Bubbles

My fibro. was kind enough to flare, so I’ve had lots of down time lately. I’ve spent most of it reading and researching a variety of topics. Every time I feel some sense of pleasure in acquiring new knowledge, I also sense just how little I really know. There was a time when I was content to ignore anything that didn’t fit into my narrow worldview. I was taught that a great many things were evil, and those evil things were to be avoided. Always. You know, evil things like rock music, tight clothes, dancing, movie theaters, lots of makeup, kissing boys, etc. I attended the school run by my church, so I got a heaping dose of the church’s teachings six days of the week. Then I worked at a Christian camp for two consecutive summers. I was around plenty of people far more “liberal” than what I was accustomed to, and wasn’t sure if I should pray for them or embrace the less rigid mindset (this is all hilarious now). I was raised to believe that any non-King-James Bible contained some sort of heretical changes and was bad. Suddenly, I knew people who read other versions of the Bible, and they didn’t seem like heretics. Then I went off to Bible college, where I was surrounded by a variety of opinions and personalities. I still had to have all of my pants approved, to make sure they weren’t too tight, lest I cause one of my brothers to stumble and start lusting. Rock music was still preached against, and I couldn’t be alone with a guy unless I had special standing, permission, privileges, etc. Many things I once held as hard and fast beliefs began to change. Teachers asked questions, I did research for papers, and I saw that there was a much bigger world than I’d ever been allowed to see before.

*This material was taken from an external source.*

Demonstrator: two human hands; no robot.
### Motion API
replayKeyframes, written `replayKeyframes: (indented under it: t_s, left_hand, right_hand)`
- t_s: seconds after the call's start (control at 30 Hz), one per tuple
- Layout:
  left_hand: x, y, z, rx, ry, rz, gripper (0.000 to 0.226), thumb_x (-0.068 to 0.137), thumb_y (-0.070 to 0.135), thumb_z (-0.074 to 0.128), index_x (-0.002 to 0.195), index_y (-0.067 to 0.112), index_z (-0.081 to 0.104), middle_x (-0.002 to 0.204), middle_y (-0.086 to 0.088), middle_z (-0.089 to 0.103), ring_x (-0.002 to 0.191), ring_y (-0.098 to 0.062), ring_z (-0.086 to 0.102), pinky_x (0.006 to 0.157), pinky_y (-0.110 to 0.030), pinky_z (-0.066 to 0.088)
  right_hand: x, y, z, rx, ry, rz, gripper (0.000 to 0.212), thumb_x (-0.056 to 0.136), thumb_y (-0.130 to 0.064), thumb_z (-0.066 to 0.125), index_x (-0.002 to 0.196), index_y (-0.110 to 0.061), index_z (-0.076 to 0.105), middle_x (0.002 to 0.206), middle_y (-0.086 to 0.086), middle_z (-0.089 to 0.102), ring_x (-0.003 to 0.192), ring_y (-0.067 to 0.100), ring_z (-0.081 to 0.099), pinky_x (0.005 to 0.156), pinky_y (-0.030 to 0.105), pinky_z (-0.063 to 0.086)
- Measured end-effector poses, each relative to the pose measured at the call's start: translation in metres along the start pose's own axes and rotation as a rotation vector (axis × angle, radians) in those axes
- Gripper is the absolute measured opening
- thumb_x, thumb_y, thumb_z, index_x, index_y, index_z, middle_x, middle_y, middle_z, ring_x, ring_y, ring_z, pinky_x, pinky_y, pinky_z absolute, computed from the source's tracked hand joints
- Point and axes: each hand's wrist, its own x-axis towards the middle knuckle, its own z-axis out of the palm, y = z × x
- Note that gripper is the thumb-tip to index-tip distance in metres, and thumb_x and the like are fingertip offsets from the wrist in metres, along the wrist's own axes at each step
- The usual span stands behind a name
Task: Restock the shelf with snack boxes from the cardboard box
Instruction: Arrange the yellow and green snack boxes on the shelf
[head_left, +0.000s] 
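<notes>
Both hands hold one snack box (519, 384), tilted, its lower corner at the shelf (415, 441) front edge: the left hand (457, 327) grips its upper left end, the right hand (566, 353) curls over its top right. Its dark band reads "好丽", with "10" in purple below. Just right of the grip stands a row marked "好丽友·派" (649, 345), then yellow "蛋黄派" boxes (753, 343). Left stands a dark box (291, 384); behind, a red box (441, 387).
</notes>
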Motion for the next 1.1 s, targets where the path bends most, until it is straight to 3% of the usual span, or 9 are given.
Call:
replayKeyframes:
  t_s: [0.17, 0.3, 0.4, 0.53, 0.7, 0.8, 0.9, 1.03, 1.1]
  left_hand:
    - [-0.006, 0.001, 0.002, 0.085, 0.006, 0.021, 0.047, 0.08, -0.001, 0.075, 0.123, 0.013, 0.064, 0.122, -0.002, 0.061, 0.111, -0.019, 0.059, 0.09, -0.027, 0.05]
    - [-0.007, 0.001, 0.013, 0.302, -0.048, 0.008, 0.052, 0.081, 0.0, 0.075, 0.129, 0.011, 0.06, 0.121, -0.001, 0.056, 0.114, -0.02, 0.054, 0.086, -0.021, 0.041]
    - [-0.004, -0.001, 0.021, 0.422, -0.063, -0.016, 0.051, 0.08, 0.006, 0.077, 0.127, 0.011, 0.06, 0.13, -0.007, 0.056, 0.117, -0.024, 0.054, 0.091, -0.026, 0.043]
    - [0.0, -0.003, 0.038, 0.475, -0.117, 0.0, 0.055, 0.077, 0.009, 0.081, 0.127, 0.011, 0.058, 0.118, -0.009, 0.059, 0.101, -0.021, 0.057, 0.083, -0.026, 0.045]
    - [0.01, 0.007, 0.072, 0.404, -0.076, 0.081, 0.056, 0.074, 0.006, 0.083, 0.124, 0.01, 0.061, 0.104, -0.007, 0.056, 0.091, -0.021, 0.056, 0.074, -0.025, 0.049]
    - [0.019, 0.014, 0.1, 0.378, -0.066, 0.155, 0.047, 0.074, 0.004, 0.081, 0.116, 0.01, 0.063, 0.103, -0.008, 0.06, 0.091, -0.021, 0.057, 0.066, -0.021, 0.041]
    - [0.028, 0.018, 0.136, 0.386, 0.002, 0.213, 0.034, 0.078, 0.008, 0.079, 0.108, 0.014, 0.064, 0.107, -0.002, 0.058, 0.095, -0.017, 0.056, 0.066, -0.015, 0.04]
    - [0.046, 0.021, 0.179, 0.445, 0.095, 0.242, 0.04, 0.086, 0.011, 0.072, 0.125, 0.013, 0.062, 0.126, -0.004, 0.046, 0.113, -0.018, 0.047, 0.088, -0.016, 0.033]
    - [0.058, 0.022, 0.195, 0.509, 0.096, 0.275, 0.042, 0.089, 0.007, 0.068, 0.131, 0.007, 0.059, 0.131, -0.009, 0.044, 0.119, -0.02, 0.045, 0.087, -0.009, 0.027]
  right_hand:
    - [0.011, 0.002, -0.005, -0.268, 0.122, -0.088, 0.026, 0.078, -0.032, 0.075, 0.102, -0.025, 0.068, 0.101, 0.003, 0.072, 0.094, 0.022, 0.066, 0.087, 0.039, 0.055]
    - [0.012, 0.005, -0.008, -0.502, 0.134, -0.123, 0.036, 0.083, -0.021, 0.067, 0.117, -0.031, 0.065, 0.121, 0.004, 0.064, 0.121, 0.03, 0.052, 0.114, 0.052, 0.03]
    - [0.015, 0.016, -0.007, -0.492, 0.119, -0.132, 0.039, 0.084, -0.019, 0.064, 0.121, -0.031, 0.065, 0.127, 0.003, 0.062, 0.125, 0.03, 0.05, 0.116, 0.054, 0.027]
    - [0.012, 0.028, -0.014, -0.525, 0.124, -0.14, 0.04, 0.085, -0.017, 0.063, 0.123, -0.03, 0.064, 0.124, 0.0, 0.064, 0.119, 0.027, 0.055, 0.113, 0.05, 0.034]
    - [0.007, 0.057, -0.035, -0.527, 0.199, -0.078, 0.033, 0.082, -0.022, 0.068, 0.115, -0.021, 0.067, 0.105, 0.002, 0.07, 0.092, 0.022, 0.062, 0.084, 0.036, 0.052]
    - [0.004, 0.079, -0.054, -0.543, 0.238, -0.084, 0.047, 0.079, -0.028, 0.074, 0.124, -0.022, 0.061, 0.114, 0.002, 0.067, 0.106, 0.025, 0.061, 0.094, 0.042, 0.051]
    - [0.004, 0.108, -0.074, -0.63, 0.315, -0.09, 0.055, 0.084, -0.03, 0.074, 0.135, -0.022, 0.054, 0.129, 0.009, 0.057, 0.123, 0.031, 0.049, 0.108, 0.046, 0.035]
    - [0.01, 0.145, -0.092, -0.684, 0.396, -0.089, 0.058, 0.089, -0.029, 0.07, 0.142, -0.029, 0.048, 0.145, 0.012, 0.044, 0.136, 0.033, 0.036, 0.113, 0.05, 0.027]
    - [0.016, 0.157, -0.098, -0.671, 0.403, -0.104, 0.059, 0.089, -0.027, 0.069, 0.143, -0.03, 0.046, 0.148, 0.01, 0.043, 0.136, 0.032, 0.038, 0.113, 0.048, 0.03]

Basically, my life can be summed up as living within several sets of bubbles. By bubble, I mean a controlled atmosphere that was meant to keep people “safe” from the outside world. Anything deemed harmful was censored, and we were required to live within acceptable guidelines or be kicked out/punished. Exploring other options was not encouraged. Circular reasoning  and legalism are a natural result of living in a bubble. If all you need/know is around you, then you start comparing yourself to those around you rather than remembering that there is a HUGE world out there full of people and ideas. Bubbles quickly become stale and even poisonous for lack of fresh “oxygen.” Intelligent people who normally have lots of common sense may find themselves in odd positions after living in a bubble. Why? The pressure from those around them,  the herd mentality, and the lack of outside (fresh) influence makes it easy to go down paths you might otherwise eschew.
Having left the bubbles behind, I now wholly embrace freedom of thought, personal independence, and access to any and all information. Stale air chokes and eventually kills those who breathe it – that’s a fact. Get out of the bubble.